__EXERCISE BRIEF__. Given the material below, output exactly the lines from the line with "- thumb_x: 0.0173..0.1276" to the line with "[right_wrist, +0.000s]", both ends included, and no other lines.

__INFORMATION GIVEN__.

--*--

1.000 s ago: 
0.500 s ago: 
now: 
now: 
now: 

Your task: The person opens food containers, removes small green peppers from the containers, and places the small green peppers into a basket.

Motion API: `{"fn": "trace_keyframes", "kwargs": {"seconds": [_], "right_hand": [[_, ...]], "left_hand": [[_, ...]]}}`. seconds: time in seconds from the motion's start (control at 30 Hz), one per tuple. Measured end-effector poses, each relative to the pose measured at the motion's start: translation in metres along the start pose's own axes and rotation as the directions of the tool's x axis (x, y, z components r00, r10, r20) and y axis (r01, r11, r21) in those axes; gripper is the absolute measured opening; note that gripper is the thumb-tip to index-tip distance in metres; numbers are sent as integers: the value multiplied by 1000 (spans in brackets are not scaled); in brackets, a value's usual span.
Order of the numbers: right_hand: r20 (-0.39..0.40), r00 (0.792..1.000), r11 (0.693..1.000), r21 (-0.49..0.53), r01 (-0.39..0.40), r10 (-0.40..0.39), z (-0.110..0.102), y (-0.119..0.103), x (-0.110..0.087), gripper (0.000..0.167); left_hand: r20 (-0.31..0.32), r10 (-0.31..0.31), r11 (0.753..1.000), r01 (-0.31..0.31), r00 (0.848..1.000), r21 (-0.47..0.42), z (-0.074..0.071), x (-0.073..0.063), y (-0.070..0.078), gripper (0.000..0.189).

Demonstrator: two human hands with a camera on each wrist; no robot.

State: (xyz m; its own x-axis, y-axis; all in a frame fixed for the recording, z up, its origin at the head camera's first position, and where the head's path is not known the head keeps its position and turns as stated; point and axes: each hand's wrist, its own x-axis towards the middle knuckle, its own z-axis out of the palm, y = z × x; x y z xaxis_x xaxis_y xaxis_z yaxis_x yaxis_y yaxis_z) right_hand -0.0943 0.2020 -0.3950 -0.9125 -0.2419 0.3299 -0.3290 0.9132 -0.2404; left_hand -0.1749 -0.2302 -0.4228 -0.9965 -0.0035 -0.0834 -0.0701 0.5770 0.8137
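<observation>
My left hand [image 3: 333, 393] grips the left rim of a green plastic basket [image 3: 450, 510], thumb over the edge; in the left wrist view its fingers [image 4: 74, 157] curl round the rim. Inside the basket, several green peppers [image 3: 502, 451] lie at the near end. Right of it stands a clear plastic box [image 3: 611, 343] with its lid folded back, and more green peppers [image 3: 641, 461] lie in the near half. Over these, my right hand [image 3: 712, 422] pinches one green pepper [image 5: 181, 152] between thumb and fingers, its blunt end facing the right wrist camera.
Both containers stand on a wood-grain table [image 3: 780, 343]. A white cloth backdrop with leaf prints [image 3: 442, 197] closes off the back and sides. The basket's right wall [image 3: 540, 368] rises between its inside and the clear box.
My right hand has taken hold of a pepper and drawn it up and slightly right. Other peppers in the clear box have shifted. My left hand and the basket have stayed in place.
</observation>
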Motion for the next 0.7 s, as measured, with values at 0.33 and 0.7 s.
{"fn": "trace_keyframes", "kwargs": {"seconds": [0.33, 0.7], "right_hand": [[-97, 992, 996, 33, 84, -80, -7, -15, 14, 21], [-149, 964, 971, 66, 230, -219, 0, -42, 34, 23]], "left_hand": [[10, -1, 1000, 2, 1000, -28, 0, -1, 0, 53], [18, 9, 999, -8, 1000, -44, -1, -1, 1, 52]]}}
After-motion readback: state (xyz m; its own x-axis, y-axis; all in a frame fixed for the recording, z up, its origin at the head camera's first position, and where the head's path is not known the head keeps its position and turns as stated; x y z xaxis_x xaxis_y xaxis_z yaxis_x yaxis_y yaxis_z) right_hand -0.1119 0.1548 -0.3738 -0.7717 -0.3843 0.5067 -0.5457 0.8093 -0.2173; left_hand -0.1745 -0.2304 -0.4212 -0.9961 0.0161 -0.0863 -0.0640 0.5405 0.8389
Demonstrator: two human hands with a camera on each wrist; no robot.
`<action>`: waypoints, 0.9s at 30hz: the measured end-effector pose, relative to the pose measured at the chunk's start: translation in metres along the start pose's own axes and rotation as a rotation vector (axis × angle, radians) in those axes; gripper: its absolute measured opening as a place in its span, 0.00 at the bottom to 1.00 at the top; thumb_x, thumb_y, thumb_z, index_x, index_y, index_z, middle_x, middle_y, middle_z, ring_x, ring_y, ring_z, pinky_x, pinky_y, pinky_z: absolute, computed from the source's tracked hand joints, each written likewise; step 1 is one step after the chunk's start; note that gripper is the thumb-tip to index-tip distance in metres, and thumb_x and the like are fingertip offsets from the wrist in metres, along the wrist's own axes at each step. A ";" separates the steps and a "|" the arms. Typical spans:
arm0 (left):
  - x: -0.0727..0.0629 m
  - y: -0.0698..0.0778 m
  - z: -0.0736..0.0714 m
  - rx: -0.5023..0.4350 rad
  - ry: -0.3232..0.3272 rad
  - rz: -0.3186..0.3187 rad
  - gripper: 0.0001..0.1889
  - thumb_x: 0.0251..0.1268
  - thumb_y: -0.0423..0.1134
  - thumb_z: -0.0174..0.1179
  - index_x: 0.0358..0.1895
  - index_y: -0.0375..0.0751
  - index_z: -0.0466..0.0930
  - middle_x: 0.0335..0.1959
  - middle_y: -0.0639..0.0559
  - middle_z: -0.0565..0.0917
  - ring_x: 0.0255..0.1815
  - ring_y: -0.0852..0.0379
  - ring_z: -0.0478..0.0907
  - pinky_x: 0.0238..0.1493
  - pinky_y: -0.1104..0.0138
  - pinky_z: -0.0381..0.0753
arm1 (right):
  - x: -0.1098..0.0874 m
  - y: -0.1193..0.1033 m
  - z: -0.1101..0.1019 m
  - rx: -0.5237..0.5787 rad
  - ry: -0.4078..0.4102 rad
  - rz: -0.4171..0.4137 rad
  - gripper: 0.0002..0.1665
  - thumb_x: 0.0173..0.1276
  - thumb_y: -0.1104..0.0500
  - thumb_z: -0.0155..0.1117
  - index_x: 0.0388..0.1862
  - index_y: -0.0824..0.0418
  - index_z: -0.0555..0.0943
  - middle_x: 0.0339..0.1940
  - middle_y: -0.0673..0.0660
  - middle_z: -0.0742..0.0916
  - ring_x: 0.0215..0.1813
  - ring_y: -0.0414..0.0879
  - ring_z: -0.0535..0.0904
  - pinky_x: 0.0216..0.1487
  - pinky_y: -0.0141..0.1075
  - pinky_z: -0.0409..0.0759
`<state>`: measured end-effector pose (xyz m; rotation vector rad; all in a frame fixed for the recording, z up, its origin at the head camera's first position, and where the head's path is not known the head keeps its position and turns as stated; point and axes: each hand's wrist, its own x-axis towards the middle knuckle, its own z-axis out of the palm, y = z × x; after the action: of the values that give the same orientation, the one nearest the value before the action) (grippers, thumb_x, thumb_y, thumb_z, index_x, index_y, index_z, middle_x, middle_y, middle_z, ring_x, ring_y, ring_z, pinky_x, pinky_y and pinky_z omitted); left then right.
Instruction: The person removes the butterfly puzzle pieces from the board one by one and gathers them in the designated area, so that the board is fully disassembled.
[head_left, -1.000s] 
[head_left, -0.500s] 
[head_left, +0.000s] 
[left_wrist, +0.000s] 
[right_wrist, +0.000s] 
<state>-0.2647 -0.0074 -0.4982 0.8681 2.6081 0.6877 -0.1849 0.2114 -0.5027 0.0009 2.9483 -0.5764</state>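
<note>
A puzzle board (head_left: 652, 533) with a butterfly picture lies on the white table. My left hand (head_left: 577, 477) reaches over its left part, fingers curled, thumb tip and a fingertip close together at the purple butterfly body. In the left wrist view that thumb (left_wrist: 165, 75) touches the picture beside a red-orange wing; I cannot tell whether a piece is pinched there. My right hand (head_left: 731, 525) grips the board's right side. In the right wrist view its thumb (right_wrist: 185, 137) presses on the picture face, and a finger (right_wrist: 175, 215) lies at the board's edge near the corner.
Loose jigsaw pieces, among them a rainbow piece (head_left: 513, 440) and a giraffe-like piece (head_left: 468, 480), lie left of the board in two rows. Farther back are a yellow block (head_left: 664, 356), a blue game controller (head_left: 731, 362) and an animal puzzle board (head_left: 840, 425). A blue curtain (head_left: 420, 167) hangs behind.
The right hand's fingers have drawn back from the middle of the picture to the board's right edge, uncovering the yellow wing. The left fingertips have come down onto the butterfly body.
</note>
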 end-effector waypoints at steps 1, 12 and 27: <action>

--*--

__ANSWER TO THIS PROBLEM__.
  - thumb_x: 0.0173..0.1276
  - thumb_y: -0.1104..0.0500
  - thumb_z: -0.0155..0.1117
  - index_x: 0.0388..0.1862
  - index_y: -0.0824..0.0418
  - index_z: -0.0555..0.0943
  - middle_x: 0.0339..0.1940
  - middle_y: -0.0673..0.0660
  - middle_z: -0.0742..0.0916
  - ring_x: 0.0215..0.1813
  - ring_y: -0.0414..0.0879
  - ring_z: -0.0535..0.0904
  - pinky_x: 0.0216..0.1487
  - pinky_y: -0.0141..0.1075
  - pinky_z: -0.0409..0.0759
`<state>`: measured end-effector pose (xyz m; rotation vector rad; all in a frame fixed for the recording, z up, its origin at the head camera's first position, and where the head's path is not known the head keeps its position and turns as stated; point and axes: each hand's wrist, its own x-axis towards the middle knuckle, its own z-axis out of the palm, y = z × x; after the action: of the values that give the same orientation, the one nearest the value before the action) (grippers, thumb_x, thumb_y, thumb_z, index_x, index_y, index_z, middle_x, middle_y, middle_z, ring_x, ring_y, ring_z, pinky_x, pinky_y and pinky_z omitted); left then right.
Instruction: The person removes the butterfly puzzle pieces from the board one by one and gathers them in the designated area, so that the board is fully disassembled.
[head_left, -1.000s] 
[head_left, -0.500s] 
[head_left, +0.000s] 
[left_wrist, +0.000s] 
[right_wrist, +0.000s] 

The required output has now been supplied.